Financial Services Compliance Officers Should Go Beyond Regulators to Provide Employee Crypto Trading Guidance
Digital assets and cryptocurrencies have further revealed the diametrically opposed relationship between technological innovation and regulatory rulemaking. As crypto innovation has moved at lightning speed, presenting significant opportunities for growth and wealth creation, rulemaking by regulators for the industry at large and within connection houses, transactions brokerage and specific RIAs evolved at a slower and more deliberative pace.
This means that employees who own and trade these currencies do not have the knowledge required to comply with their company’s rules of professional conduct. At the same time, compliance officers avoid developing complex protocols that may not align with future regulations — ones that are sure to be instituted as the crypto market remains. extremely volatile.
Today, there is no direct regulation of the cryptocurrency market. But several watchdog agencies can issue rules that impact the development of the digital asset ecosystem as they continue to grow in popularity among employees in the financial services industry, even as these assets experience a significant decline in value. their valuation.
The SEC can direct much of this process, with recent announcements of President Gary Gensler describing protecting consumers and investors from cryptocurrency scams. But it is also possible that the Commodity Futures Trading Commission, the Financial Industry Regulatory Authority and the Financial Stability Oversight Council have significant roles. Be aware that the indiscriminate nature of transferring crypto assets can bring law enforcement and tax agencies into the equation.

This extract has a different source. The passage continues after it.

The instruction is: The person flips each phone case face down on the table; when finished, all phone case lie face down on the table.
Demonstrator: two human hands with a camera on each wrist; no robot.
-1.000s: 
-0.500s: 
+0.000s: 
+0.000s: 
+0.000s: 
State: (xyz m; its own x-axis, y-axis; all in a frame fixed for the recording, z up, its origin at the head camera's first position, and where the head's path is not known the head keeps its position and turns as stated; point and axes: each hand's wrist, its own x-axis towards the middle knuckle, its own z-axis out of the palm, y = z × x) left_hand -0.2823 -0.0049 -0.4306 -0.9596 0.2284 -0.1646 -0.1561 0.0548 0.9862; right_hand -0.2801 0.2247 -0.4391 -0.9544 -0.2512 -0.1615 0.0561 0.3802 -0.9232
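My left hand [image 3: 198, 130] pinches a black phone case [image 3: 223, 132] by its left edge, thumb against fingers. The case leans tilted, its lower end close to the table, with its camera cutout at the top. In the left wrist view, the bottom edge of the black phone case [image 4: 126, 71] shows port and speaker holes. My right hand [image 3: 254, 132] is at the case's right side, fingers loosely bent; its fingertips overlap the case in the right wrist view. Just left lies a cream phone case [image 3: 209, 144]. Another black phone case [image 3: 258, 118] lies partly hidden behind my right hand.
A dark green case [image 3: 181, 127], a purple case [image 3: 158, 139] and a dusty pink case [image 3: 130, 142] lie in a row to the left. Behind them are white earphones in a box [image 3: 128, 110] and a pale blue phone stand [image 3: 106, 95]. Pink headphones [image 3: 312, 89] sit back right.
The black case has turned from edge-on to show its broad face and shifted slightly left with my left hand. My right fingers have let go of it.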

Until regulators act, financial services firms that monitor traditional employee business activities should develop specific protocols related to cryptocurrency. Compliance Officers Agree: In November 2021, 83% of compliance professionals surveyed by ComplySci said monitoring cryptocurrency usage should be a priority. Strikingly, only 53% of the same polling group held this view in August.

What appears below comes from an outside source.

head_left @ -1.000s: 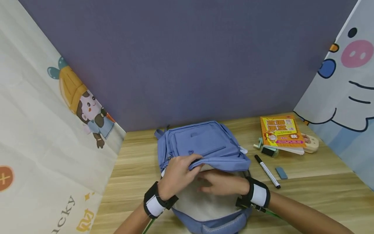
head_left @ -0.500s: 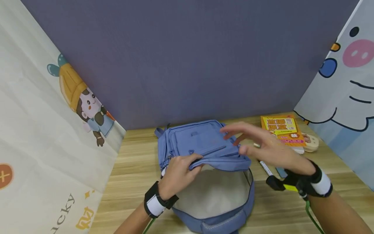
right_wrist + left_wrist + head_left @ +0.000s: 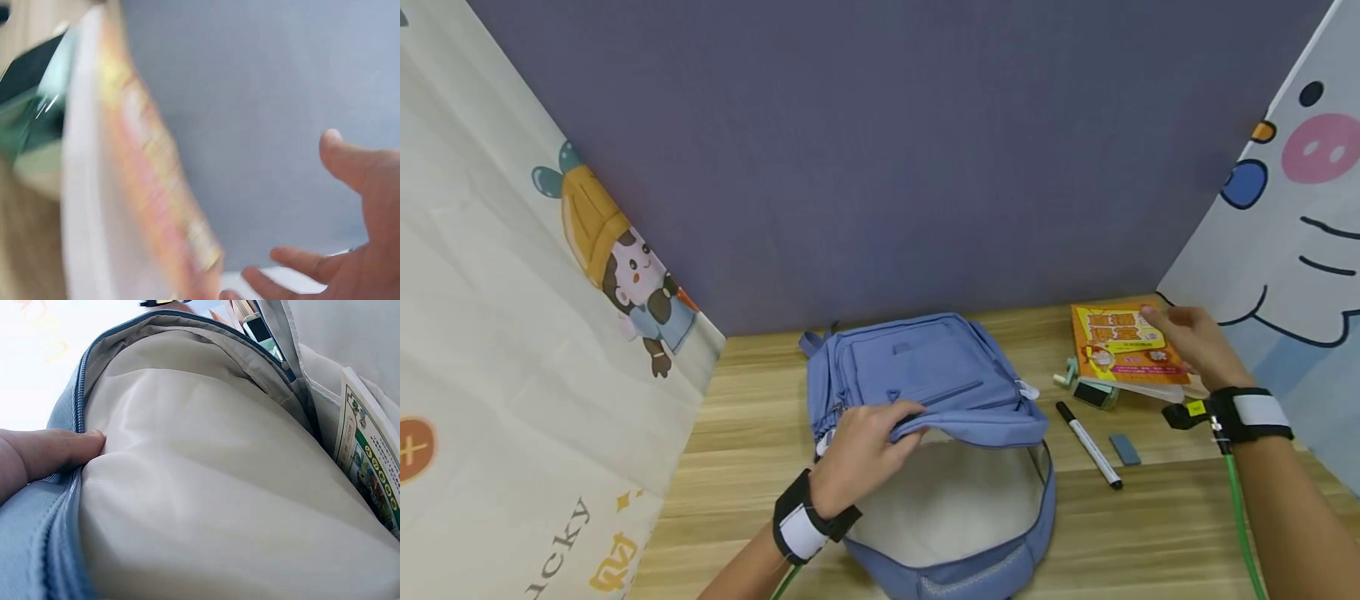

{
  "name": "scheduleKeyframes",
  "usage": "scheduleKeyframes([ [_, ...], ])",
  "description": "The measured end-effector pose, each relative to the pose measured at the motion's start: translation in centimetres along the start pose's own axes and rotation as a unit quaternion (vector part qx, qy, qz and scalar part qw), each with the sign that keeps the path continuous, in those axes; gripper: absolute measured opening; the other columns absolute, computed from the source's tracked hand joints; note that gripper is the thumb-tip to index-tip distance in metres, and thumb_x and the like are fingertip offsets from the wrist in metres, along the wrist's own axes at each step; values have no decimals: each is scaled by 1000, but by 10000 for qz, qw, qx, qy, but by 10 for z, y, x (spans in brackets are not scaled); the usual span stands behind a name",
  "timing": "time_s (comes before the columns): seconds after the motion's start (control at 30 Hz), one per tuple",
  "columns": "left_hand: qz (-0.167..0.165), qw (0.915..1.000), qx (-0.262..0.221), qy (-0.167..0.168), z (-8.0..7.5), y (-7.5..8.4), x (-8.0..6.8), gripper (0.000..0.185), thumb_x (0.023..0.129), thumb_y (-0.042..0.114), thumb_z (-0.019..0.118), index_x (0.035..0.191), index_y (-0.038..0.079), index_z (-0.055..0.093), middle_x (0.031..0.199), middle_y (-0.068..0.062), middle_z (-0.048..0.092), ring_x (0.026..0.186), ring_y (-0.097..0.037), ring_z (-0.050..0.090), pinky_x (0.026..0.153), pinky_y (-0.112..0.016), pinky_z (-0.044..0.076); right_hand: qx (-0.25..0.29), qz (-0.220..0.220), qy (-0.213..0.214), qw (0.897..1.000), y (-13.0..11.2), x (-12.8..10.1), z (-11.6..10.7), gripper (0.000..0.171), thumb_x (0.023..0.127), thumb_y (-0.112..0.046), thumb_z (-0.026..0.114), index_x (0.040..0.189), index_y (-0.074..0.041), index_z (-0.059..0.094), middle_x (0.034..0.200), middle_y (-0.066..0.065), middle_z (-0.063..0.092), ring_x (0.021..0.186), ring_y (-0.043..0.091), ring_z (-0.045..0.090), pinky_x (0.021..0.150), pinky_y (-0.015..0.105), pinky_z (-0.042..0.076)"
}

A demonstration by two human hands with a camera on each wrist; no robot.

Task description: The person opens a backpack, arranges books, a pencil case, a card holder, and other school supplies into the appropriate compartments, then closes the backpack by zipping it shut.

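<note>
A blue backpack lies on the wooden table, its main compartment open and showing white lining. My left hand grips the edge of the raised upper flap; in the left wrist view the thumb presses against the zipper edge beside the lining. A printed book stands inside against the right wall of the bag. My right hand is at the right edge of an orange and yellow book, with fingers spread. In the right wrist view the book is blurred and the hand holds nothing.
A black-capped white marker and a small grey-blue eraser lie right of the backpack. A green and black object sits at the orange book's near-left corner. Cartoon-printed panels and a purple wall enclose the table.
My right hand has come out of the backpack's opening and swung right to the orange book. The left hand keeps its grip on the flap.
</note>
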State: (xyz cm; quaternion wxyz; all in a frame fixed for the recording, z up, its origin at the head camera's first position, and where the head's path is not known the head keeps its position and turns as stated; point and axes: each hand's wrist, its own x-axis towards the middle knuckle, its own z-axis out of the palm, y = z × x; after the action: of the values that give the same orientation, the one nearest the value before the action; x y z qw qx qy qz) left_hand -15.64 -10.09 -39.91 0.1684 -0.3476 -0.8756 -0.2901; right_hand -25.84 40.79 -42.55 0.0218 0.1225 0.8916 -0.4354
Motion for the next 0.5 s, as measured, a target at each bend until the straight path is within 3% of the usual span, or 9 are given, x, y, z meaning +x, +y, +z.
scheduleKeyframes([
  [0.13,2,10000,-21,-29,0,-1,0,19,95,16,80,114,13,79,90,1,81,62,3,55,57,-14,41,-616,703,-366,9949,24,14,0,120,101,-77,36,157,22,-3,159,53,7,141,72,23,111,80,31],
  [0.2,-2,10000,-32,-25,1,-1,0,19,94,15,80,114,13,79,89,2,80,62,2,55,57,-14,41,-827,766,-434,9927,31,18,2,123,100,-77,38,155,26,-1,155,55,14,135,68,33,109,76,37],
  [0.27,-1,10000,-35,-11,1,-1,0,20,94,15,80,114,13,79,90,2,81,62,2,56,57,-14,42,-961,726,-452,9917,36,22,6,121,99,-76,42,154,28,9,142,54,31,120,61,45,98,68,47],
  [0.33,12,10000,-38,-3,1,-2,0,20,94,15,80,114,13,79,91,1,81,63,2,56,58,-14,42,-1103,679,-278,9912,39,25,10,113,98,-73,50,145,28,29,118,44,48,101,48,53,82,54,53],
  [0.4,21,10000,-43,-7,1,-2,0,20,94,16,80,114,13,79,91,1,81,63,2,56,58,-14,42,-1168,671,-180,9907,40,27,13,99,97,-69,59,127,24,43,96,27,54,84,36,55,69,41,49],
  [0.5,19,10000,-78,-30,2,-2,0,19,95,16,80,114,13,79,90,2,81,62,3,55,57,-13,41,-1295,736,-86,9888,41,30,18,86,95,-63,67,113,19,48,83,16,52,76,28,53,62,34,44],
])
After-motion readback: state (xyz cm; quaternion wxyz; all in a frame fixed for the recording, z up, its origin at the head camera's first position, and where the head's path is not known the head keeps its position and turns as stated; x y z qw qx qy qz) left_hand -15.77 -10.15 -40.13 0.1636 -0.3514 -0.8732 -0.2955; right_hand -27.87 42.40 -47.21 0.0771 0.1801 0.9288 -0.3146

Add to that the fact that in January 2022, only 30% of companies surveyed required employees to certify cryptocurrency accounts and wallets, and only 21% required employees to pre-authorize any cryptocurrency exchange.
Crypto under any other name
With thousands of recognized cryptocurrency coins in circulation around the world, it is likely that US regulators will create frameworks that treat these assets based on their aggregate characteristics rather than their individual characteristics. Therefore, a strong interim compliance program should begin by recognizing two broad categories of digital assets: established and emerging coins.
Bitcoin and Ethereum are examples of well-established cryptocurrency coins with market-based valuations. As such they bear similarities to commodities and may be regulated as such. Smaller and emerging coins, which include “meme coins,” are cryptocurrencies minted by businesses or individuals to generate revenue or, in some cases, serve as entertainment. These digital assets are tied to a business or organization and work similarly to securities. By classifying cryptocurrency into one of these two classes, companies can leverage existing compliance policies to encompass any use of these digital coins in an employee’s wallet (although it can be difficult to monitor employee trading activity if this technology is not integrated into existing reporting programs) .
Using this general construct allows companies to take advantage of current compliance policies for cryptocurrencies and lay the foundation for dealing with future regulation. While this is not how regulators end up designing digital asset regulations, taking these steps now will foster a culture of compliance in a volatile financial services space.
Preparing for the unknown
Although cryptocurrencies remain vibrant and debates continue over their value and impact on the financial industry, they are here to stay.
Regulators have already launched internal processes and included digital asset and cryptocurrency issues in 2022 Exam Requirementsforward-thinking financial services institutions should therefore develop enforceable compliance protocols to oversee these evolving assets.
Applying the current regulatory infrastructure to these assets not only positions companies for success in the future, but also demonstrates readiness and willingness to comply with future regulatory requirements.